### DIRECTIONS FOR THIS TASK
Tell how many lines in the data below hold the string "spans"; give nothing but the number.

════════════════════

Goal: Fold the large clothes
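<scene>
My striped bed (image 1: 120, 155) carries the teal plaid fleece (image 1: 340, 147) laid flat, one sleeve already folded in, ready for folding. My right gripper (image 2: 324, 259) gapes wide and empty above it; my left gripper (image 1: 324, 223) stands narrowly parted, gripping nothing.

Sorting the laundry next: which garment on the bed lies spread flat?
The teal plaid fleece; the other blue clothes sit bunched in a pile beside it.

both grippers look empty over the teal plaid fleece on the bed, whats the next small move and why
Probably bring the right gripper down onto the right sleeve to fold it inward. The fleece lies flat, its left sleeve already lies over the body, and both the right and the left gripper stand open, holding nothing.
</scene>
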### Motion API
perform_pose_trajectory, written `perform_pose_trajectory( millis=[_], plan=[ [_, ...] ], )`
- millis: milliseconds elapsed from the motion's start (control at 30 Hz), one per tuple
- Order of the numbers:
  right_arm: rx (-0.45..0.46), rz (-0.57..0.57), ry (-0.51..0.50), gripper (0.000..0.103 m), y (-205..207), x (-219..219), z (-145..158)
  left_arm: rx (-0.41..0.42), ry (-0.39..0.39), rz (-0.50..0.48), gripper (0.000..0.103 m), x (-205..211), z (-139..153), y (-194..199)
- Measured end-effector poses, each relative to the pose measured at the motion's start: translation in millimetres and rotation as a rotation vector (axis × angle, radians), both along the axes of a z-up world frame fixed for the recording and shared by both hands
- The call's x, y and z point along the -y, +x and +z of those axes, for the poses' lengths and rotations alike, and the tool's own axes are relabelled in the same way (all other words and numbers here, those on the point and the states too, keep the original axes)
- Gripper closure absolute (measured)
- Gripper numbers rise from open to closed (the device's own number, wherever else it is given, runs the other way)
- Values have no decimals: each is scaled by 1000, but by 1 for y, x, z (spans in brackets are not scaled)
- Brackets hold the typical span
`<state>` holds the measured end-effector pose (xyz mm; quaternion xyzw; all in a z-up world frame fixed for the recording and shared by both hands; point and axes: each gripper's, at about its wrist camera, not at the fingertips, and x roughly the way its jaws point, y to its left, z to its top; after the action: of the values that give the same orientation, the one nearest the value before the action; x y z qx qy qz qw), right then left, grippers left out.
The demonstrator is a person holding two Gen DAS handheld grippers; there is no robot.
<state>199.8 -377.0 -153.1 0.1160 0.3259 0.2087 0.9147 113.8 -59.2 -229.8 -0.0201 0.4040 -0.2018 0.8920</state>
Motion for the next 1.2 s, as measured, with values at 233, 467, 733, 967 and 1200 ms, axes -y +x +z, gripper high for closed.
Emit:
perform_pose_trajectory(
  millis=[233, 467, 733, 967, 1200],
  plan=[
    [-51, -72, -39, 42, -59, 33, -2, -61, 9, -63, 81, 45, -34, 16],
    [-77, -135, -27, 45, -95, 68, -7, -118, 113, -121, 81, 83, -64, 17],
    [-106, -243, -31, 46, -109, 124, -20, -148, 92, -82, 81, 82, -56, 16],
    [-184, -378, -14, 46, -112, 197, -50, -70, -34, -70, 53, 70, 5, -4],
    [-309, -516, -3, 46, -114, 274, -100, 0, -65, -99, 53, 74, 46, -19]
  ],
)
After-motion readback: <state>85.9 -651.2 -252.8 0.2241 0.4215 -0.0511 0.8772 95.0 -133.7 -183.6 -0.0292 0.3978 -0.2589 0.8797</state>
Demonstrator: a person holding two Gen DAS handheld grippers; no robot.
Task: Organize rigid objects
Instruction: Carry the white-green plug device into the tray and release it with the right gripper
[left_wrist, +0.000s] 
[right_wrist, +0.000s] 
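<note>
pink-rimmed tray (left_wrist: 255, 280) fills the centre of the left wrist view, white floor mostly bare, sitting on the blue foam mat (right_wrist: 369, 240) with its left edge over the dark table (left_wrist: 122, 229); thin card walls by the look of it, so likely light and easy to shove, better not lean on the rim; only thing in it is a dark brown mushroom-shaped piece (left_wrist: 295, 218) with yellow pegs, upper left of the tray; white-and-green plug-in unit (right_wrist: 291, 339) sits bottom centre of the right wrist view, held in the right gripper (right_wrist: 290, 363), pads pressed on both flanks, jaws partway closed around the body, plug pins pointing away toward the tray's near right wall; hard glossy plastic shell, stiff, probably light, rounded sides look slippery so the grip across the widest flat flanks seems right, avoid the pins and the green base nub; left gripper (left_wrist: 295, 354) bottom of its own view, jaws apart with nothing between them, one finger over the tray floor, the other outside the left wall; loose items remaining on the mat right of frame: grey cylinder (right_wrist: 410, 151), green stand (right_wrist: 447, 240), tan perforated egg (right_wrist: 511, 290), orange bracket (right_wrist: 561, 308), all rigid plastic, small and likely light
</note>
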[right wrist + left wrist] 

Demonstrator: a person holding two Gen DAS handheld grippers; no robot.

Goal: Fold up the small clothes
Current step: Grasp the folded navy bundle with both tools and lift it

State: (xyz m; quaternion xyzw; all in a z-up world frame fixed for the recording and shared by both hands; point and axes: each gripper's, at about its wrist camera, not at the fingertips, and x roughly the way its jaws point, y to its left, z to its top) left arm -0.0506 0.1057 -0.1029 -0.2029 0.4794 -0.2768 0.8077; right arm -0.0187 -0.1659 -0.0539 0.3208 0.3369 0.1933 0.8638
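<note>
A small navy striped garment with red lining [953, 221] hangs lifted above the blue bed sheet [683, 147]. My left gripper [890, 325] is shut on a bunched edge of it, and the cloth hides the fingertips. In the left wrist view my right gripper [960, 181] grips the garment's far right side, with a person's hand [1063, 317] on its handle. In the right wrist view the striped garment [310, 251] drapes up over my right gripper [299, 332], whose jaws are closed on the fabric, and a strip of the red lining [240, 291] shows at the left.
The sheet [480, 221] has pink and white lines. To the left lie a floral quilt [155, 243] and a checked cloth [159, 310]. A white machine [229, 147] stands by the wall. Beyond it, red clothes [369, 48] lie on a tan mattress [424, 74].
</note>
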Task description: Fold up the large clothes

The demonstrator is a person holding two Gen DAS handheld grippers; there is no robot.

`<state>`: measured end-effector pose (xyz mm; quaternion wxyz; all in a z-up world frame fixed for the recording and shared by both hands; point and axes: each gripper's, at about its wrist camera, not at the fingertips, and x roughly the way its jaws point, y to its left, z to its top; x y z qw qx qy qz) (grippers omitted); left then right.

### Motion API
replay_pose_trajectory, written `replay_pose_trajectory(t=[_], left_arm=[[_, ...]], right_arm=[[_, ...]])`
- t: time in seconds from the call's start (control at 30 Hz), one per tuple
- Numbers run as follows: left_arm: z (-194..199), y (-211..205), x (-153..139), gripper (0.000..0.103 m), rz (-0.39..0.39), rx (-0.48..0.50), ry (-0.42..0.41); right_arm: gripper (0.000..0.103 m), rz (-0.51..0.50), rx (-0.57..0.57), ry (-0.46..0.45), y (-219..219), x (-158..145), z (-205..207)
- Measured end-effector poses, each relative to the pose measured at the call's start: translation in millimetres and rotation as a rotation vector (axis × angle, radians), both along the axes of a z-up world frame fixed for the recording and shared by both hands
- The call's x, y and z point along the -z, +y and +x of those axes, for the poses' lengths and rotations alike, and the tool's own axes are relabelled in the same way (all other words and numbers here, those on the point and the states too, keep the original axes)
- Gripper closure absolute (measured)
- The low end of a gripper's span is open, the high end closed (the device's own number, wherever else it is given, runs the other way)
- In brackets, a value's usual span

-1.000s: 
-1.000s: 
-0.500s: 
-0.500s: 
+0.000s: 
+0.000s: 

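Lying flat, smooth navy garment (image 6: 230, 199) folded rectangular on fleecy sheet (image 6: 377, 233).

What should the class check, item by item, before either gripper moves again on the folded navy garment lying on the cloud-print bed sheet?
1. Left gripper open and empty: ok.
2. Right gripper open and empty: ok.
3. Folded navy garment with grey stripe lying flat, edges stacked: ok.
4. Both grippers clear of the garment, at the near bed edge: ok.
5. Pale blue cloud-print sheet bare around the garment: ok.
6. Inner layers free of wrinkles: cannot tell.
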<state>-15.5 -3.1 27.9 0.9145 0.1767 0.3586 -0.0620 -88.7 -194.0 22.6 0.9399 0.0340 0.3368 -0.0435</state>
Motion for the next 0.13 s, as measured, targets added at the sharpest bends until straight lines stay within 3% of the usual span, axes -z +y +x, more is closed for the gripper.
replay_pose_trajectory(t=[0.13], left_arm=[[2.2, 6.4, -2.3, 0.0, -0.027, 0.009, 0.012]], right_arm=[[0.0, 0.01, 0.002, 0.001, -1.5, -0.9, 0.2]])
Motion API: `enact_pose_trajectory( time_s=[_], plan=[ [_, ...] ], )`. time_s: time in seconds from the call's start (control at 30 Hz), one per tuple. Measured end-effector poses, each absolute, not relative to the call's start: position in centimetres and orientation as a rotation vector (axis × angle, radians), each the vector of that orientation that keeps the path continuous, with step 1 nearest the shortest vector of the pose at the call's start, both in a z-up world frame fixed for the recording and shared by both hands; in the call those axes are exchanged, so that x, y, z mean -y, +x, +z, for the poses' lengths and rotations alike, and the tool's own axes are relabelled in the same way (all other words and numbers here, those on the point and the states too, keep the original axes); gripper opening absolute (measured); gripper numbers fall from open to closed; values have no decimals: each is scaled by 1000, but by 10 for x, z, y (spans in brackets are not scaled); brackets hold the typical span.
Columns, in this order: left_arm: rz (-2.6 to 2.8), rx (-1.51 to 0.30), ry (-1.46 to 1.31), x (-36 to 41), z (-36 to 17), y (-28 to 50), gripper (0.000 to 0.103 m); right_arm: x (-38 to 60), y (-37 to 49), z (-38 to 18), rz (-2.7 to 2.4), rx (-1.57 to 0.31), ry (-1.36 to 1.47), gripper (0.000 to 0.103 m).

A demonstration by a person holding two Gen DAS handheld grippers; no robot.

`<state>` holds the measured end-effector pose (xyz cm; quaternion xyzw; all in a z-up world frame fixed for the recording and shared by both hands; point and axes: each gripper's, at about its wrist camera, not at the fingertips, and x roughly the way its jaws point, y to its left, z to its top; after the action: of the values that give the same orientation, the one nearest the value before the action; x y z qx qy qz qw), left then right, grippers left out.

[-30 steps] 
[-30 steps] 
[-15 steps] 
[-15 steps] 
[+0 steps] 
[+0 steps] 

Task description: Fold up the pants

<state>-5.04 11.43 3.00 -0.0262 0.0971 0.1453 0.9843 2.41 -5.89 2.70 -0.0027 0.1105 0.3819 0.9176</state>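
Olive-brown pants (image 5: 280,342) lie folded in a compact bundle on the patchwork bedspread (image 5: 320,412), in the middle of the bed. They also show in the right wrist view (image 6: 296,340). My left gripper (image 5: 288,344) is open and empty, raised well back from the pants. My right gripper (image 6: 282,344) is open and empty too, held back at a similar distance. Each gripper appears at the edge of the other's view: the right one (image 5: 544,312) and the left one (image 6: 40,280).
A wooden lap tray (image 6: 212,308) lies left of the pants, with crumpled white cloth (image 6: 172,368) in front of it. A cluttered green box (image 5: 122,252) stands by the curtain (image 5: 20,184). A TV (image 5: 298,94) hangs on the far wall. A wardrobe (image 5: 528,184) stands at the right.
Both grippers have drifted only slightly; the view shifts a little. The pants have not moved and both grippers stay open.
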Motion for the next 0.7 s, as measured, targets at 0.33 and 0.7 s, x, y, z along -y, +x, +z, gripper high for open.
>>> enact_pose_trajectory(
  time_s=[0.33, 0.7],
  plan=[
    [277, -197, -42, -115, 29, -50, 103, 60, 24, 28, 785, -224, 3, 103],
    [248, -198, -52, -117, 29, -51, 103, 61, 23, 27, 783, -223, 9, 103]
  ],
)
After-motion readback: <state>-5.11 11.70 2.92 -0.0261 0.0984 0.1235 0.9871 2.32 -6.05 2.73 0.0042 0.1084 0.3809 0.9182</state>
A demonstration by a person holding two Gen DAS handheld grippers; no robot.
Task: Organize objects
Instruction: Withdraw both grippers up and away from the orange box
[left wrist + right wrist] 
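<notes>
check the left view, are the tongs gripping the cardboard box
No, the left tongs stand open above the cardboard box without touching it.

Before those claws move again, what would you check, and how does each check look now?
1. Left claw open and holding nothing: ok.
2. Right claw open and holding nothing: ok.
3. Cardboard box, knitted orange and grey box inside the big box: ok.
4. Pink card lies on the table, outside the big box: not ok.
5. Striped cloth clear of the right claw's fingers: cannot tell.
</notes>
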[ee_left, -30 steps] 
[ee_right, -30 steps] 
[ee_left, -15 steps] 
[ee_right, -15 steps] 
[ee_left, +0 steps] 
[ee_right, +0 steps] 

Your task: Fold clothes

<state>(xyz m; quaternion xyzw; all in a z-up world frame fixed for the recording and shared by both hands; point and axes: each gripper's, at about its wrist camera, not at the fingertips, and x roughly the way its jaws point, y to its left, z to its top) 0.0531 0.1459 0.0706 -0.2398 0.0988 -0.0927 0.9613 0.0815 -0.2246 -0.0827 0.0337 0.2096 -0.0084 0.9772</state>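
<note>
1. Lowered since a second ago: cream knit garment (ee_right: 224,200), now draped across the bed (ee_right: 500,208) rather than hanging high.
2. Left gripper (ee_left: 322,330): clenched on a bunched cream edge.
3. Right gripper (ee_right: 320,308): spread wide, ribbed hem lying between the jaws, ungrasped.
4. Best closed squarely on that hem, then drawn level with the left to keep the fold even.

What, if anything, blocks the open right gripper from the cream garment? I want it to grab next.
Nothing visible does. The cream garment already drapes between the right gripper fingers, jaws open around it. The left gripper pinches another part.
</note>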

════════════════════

### ANSWER TO THIS EXERCISE
2